Dawn is Coming at American International Group
Alexander is a member of The Motley Fool Blog Network -- entries represent the personal opinion of the blogger and are not formally edited.
There are few companies that are mentioned in the same sentence with the words "bailout", "excess", and "irresponsibility" as often as American International Group (NYSE: AIG). After increasing its stake in the company to 92%, the U.S. government has been gradually reducing its holdings, which fell below the 50% mark in a recent share sale.
But this time, the government's share offering is significantly larger. At $18 billion, this post-bailout offer is topped only by Bank of America's $19 billion share sale soon after the bailouts. By selling so many shares in this one sale, the federal stake has fallen to less than 20 percent of AIG's shares, which would appear to be much welcomed news for AIG's shareholders.
Now that it's no longer majority-owned by the federal government, AIG will become more tightly regulated because of its holding of a small savings and loan. According to the Chicago Tribune, even if AIG were to sell the S & L, the company would be considered a significant enough player in the financial system to require additional regulations anyway.
Of course, what is depressing the share price right now is the flood of new shares entering the market. At $32.50 each, the new shares were priced below what the market traded shares for on Monday. In the past, the government has been gradually reducing its stake so the market would not cause the share price to collapse. But the new approach signals a clearer intention that the U.S. wants to rid itself of its AIG shares. Some have criticized the size of the sale, but Uncle Sam has pressed ahead, and it remains to be seen whether this many shares can be absorbed by investors.
For AIG, the share sale puts up a set of immediate hurdles, but they are hurdles the company would eventually have to face in the future. In both cases, it is widely acknowledged that the government wants to rid itself of the AIG stake in a way that is timely while not destabilizing the company or its stock price.

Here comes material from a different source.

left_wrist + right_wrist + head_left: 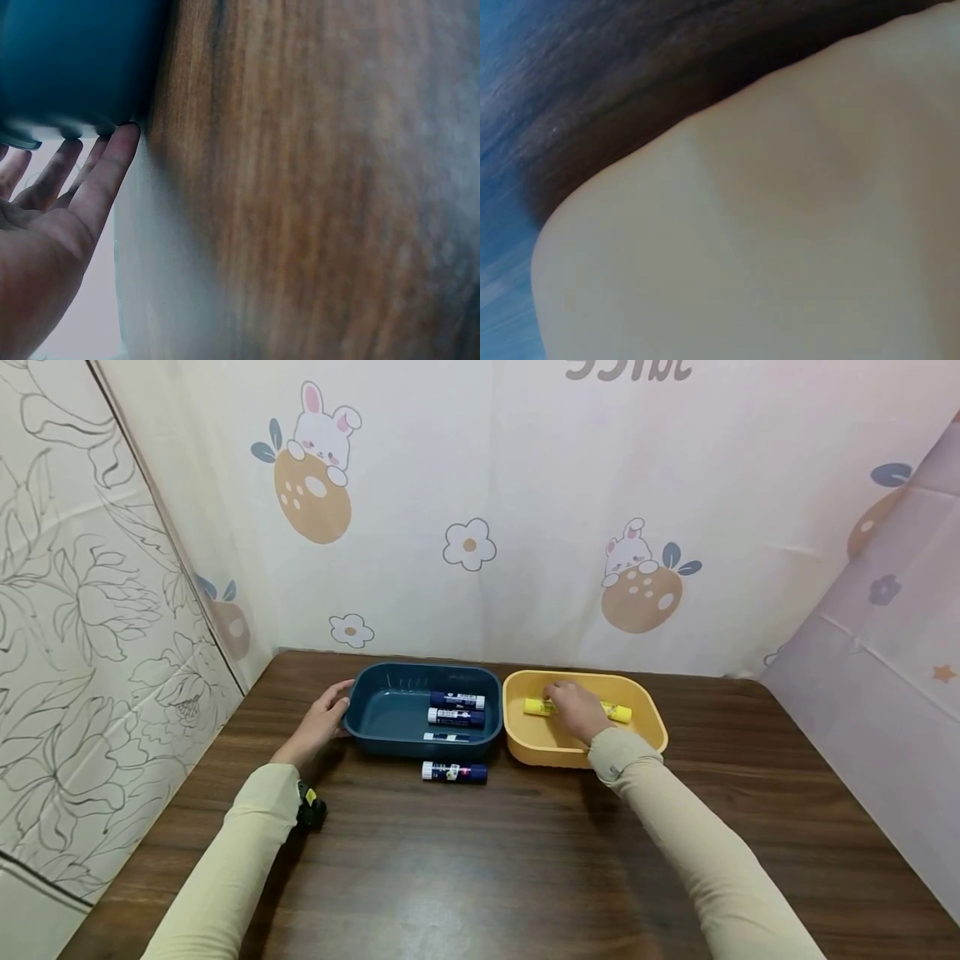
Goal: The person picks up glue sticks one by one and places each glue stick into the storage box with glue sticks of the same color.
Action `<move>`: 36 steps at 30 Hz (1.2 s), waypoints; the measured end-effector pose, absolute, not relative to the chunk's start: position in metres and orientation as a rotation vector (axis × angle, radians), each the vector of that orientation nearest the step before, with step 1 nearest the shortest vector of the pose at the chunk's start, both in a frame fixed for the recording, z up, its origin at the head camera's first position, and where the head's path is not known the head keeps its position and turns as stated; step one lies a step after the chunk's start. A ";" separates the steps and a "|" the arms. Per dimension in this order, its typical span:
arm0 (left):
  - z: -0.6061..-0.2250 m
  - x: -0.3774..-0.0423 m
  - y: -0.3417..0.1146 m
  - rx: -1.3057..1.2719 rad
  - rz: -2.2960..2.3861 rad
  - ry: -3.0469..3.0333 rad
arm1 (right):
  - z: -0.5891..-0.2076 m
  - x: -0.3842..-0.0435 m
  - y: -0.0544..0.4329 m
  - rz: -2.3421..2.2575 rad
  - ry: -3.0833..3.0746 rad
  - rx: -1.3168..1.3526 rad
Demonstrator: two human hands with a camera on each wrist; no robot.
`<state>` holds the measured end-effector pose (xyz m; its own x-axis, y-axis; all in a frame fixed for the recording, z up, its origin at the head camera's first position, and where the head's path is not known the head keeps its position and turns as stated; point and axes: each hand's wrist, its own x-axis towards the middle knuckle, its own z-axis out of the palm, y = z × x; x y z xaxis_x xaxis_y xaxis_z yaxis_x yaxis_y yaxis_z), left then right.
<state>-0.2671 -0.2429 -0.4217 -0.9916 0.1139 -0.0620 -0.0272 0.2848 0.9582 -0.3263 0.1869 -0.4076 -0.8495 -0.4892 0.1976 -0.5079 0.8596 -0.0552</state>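
Observation:
In the head view, my left hand rests against the left end of a dark blue bin. The left wrist view shows its straight fingers touching the bin's outer wall. Three navy glue sticks with white ends lie in that bin, one of them the middle glue stick. My right hand reaches into a yellow bin, its fingers bent over a yellow glue stick. Another yellow glue stick shows on the hand's other side. The palm hides where the two meet.
One more navy glue stick lies on the wooden table in front of the blue bin. A small black device sits at my left wrist. Behind the bins hangs a printed curtain.

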 end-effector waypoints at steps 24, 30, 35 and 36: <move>-0.424 -0.266 -0.243 0.124 1.824 2.418 | -0.344 -0.264 0.174 0.274 -2.618 1.002; -0.423 -0.265 -0.243 0.120 1.834 2.413 | -0.343 -0.245 0.155 0.359 -2.516 1.168; -0.423 -0.266 -0.243 0.112 1.826 2.414 | -0.346 -0.228 0.137 0.400 -2.535 1.228; -0.423 -0.266 -0.243 0.109 1.827 2.414 | -0.348 -0.225 0.133 0.400 -2.542 1.240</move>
<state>-0.2660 -0.2427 -0.4232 -0.9911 0.1249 -0.0457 -0.0100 0.2725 0.9621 -0.2248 0.1331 -0.3478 -0.5901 -0.7177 0.3698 -0.7966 0.5920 -0.1221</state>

The company would have to comply with the additional regulations as soon as the federal stake fell below 50% meaning unless the stock sale had been tiny compared to the previous sales, AIG would need to begin compliance with these rules anyway. For this reason these regulations should not be an unforeseen curveball, rather they should have been expected to coincide with the next share offering.
In the case of the influx of shares, it appears the situation is under control. On the first day of trading the market seemed to be able to swallow them without causing a collapse in price. In addition, AIG is aggressively buying back its common stock and was going to purchase about $5 billion of this offering before reducing the buyback to closer to $3 billion. The share price remained stable on Tuesday and shares actually closed higher signaling the market was not immediately saturated with AIG shares.
Now, with the government's stake in the massive insurer down to about 20%, it allows more flexibility in how to unload the remaining shares. The government may decide to resume a slow sell down in an attempt to extract maximum profit from their investment. But if over the next few months this sale appears successful (as the market is indicating at the moment), the next move may be to sell all of the remaining shares in a single final government offering.
This leaves AIG room to run if the final sale is carried out sometime in the next year. The company trades at about half of its tangible book value, offering a value play for investors willing to assume some risk. In AIG's case, some still avoid the company due to the government stake but the disposal of this stake would remove this overhang a thus resolving some investor risks.
At this time, AIG seems more focused on repurchasing stock which makes sense due to the large discount to book. But freedom from government control may allow AIG to justify paying a dividend, an intention the CEO has already alluded to in a recent interview. Competitor Metlife (NYSE: MET) pays a modest dividend of 2.1% despite trading at a discount to book as well. But Metlife remained healthier during the 2008 crisis, and its investors expect their dividends to continue and while the share price has yet to recover to 2008 highs, it is much closer than AIG's. By contrast, when AIG was being bailed out, there was no way the company could justify paying its common shareholders a dividend. And these shareholders, for the most part, have not expected a dividend since the collapse.
A win for investors and taxpayers
Less than a month ago I wrote another article titled AIG: An Investment for All Seasons, where my final line was about everyone being an investor in AIG whether or not they chose to be one. But I am now happy to say that as taxpayers, we are now forced to own less of AIG than we have since before the bailout deal. As a bonus, profit estimates for the AIG rescue now range in the billions of dollars. If government and AIG can land this plane successfully, it will be a win for everyone: AIG investor by choice, or just an ordinary taxpayer.
Alexander MacLennan does not own shares in any of the companies mentioned in this entry.